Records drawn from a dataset
____________
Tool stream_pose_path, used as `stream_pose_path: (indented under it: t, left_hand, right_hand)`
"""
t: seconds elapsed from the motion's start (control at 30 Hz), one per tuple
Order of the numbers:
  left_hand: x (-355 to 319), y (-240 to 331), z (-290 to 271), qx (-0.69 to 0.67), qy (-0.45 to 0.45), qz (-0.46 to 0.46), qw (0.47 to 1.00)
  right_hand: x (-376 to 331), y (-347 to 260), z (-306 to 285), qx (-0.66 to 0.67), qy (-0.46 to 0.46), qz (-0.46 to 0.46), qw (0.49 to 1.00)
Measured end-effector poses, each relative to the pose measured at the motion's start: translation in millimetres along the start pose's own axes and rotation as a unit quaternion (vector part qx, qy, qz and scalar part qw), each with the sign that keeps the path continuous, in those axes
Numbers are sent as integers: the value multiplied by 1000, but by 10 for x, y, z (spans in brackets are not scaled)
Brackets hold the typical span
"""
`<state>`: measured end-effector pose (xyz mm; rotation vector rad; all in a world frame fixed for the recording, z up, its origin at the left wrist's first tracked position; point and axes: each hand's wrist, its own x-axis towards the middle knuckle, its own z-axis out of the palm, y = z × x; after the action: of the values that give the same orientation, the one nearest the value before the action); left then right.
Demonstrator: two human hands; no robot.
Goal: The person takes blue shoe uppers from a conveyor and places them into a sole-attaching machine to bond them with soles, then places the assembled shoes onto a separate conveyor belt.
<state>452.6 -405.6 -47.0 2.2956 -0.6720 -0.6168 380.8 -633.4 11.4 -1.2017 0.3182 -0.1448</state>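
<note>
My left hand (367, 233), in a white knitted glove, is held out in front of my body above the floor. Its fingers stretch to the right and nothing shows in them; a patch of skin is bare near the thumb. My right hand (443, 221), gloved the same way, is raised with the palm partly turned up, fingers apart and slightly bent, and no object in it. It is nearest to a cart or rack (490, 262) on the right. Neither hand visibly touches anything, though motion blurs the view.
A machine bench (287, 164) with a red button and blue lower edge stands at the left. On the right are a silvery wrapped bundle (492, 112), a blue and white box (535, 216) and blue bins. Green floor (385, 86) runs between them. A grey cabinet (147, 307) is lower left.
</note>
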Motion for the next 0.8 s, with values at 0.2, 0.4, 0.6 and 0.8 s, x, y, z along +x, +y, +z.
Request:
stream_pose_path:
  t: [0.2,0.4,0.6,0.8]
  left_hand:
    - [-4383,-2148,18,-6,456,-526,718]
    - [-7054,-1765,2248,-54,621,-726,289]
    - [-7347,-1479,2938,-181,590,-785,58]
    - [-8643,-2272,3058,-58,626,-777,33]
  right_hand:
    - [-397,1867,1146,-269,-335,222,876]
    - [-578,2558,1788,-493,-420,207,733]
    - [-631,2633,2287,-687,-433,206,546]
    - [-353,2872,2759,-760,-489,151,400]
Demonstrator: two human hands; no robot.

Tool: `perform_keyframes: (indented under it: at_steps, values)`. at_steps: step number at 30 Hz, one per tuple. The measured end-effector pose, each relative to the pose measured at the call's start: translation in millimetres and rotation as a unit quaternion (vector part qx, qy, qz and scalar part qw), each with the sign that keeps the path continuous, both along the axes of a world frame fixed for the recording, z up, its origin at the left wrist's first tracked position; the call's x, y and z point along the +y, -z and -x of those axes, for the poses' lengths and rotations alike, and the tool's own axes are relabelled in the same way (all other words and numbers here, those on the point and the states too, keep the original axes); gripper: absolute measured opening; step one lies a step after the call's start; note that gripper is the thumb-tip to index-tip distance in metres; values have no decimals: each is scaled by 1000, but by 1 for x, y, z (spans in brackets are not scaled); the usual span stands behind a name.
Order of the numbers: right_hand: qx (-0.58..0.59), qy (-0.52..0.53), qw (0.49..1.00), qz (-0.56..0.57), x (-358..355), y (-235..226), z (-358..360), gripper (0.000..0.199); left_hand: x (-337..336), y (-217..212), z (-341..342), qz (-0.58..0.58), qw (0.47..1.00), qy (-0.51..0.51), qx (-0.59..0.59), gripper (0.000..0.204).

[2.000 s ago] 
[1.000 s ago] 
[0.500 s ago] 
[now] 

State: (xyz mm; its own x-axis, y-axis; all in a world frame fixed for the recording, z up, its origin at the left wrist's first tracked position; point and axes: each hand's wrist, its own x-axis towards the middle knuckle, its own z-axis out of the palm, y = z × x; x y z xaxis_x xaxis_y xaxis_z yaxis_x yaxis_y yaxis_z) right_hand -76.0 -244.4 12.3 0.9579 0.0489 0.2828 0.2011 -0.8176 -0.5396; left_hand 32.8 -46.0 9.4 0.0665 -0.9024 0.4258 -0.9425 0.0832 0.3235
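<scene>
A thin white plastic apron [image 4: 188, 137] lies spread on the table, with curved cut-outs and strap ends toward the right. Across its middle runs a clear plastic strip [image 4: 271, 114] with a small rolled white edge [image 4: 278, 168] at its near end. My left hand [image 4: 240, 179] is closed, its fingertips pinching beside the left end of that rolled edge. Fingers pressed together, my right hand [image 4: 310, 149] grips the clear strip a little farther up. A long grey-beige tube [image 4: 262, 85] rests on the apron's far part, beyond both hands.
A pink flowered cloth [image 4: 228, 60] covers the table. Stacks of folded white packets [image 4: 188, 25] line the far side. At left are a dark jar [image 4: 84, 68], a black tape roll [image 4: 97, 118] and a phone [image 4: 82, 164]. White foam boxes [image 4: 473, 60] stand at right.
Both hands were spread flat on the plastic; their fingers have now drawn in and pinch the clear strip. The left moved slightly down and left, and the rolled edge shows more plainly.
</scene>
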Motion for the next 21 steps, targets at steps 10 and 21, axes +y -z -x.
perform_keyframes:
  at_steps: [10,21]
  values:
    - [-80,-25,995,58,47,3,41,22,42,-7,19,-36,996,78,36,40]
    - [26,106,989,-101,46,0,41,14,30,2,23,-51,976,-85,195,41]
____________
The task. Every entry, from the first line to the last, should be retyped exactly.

Answer to this exercise.
Tool stream_pose_path, used as `stream_pose_path: (indented under it: t, left_hand, right_hand)`
"""
t: seconds elapsed from the motion's start (control at 30 Hz), one per tuple
Order of the numbers:
  left_hand: x (-355 to 319), y (-240 to 331), z (-290 to 271), qx (-0.69 to 0.67), qy (-0.45 to 0.45), qz (-0.46 to 0.46), qw (0.47 to 1.00)
  right_hand: x (-376 to 331), y (-347 to 260), z (-306 to 285), qx (-0.66 to 0.67), qy (-0.46 to 0.46), qz (-0.46 to 0.46), qw (0.49 to 1.00)
Measured end-effector poses, each relative to the pose measured at the motion's start: translation in millimetres along the start pose's own axes and rotation as a unit quaternion (vector part qx, qy, qz and scalar part qw), each with the sign that keeps the path continuous, in those axes
Numbers are sent as integers: the value multiplied by 1000, but by 10 for x, y, z (spans in brackets are not scaled)
Brackets hold the typical span
"""
`<state>`: measured end-effector pose (xyz mm; rotation vector rad; all in a world frame fixed for the recording, z up, its origin at the left wrist's first tracked position; point and axes: each hand's wrist, its own x-axis towards the middle knuckle, its own z-axis out of the palm, y = z × x; after the action: of the values that give the same orientation, the one nearest the value before the action); left then right.
Demonstrator: two human hands; no robot.
Goal: The person takes blue shoe uppers from a conveyor and places them into a sole-attaching machine to bond them with soles, then places the assembled shoes onto a separate conveyor belt.
<state>452.6 -405.6 -47.0 2.2956 -0.6720 -0.6168 380.8 -633.4 11.4 -1.2017 0.3182 -0.1448</state>
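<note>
My left hand (367, 233), in a white knitted glove, is held out in front of my body above the floor. Its fingers stretch to the right and nothing shows in them; a patch of skin is bare near the thumb. My right hand (443, 221), gloved the same way, is raised with the palm partly turned up, fingers apart and slightly bent, and no object in it. It is nearest to a cart or rack (490, 262) on the right. Neither hand visibly touches anything, though motion blurs the view.
A machine bench (287, 164) with a red button and blue lower edge stands at the left. On the right are a silvery wrapped bundle (492, 112), a blue and white box (535, 216) and blue bins. Green floor (385, 86) runs between them. A grey cabinet (147, 307) is lower left.
</note>
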Motion for the next 0.8 s, with values at 0.2, 0.4, 0.6 and 0.8 s, x, y, z along +x, +y, +z.
Request:
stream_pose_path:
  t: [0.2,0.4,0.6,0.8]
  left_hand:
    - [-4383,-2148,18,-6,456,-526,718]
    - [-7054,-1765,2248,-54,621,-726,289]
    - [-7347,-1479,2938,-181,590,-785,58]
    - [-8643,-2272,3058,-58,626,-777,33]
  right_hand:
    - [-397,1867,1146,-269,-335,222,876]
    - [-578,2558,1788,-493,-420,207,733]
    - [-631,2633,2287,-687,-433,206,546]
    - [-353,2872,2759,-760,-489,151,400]
Demonstrator: two human hands; no robot.

Tool: `perform_keyframes: (indented under it: at_steps, values)`. at_steps: step number at 30 Hz, one per tuple. The measured end-effector pose, each relative to the pose measured at the call's start: translation in millimetres and rotation as a unit quaternion (vector part qx, qy, qz and scalar part qw), each with the sign that keeps the path continuous, both along the axes of a world frame fixed for the recording, z up, its origin at the left wrist's first tracked position; the call's x, y and z point along the +y, -z and -x of those axes, for the poses' lengths and rotations alike, and the tool's own axes are relabelled in the same way (all other words and numbers here, those on the point and the states too, keep the original axes); gripper: absolute measured opening; step one lies a step after the call's start; note that gripper is the thumb-tip to index-tip distance in metres; values have no decimals: each is scaled by 1000, but by 1 for x, y, z (spans in brackets are not scaled); the usual span stands behind a name.
Order of the numbers: right_hand: qx (-0.58..0.59), qy (-0.52..0.53), qw (0.49..1.00), qz (-0.56..0.57), x (-358..355), y (-235..226), z (-358..360), gripper (0.000..0.199); left_hand: x (-337..336), y (-217..212), z (-341..342), qz (-0.58..0.58), qw (0.47..1.00), qy (-0.51..0.51), qx (-0.59..0.59), gripper (0.000..0.204).

[2.000 s ago] 
[1.000 s ago] 
[0.500 s ago] 
[now] 

State: (xyz mm; its own x-axis, y-axis; all in a world frame fixed for the recording, z up, its origin at the left wrist's first tracked position; point and axes: each hand's wrist, its own x-axis towards the middle knuckle, its own z-axis out of the palm, y = z × x; x y z xaxis_x xaxis_y xaxis_z yaxis_x yaxis_y yaxis_z) right_hand -76.0 -244.4 12.3 0.9579 0.0489 0.2828 0.2011 -0.8176 -0.5396; left_hand 32.8 -46.0 9.4 0.0665 -0.9024 0.4258 -0.9425 0.0832 0.3235
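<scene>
A thin white plastic apron [image 4: 188, 137] lies spread on the table, with curved cut-outs and strap ends toward the right. Across its middle runs a clear plastic strip [image 4: 271, 114] with a small rolled white edge [image 4: 278, 168] at its near end. My left hand [image 4: 240, 179] is closed, its fingertips pinching beside the left end of that rolled edge. Fingers pressed together, my right hand [image 4: 310, 149] grips the clear strip a little farther up. A long grey-beige tube [image 4: 262, 85] rests on the apron's far part, beyond both hands.
A pink flowered cloth [image 4: 228, 60] covers the table. Stacks of folded white packets [image 4: 188, 25] line the far side. At left are a dark jar [image 4: 84, 68], a black tape roll [image 4: 97, 118] and a phone [image 4: 82, 164]. White foam boxes [image 4: 473, 60] stand at right.
Both hands were spread flat on the plastic; their fingers have now drawn in and pinch the clear strip. The left moved slightly down and left, and the rolled edge shows more plainly.
</scene>
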Motion for the next 21 steps, targets at steps 10 and 21, axes +y -z -x.
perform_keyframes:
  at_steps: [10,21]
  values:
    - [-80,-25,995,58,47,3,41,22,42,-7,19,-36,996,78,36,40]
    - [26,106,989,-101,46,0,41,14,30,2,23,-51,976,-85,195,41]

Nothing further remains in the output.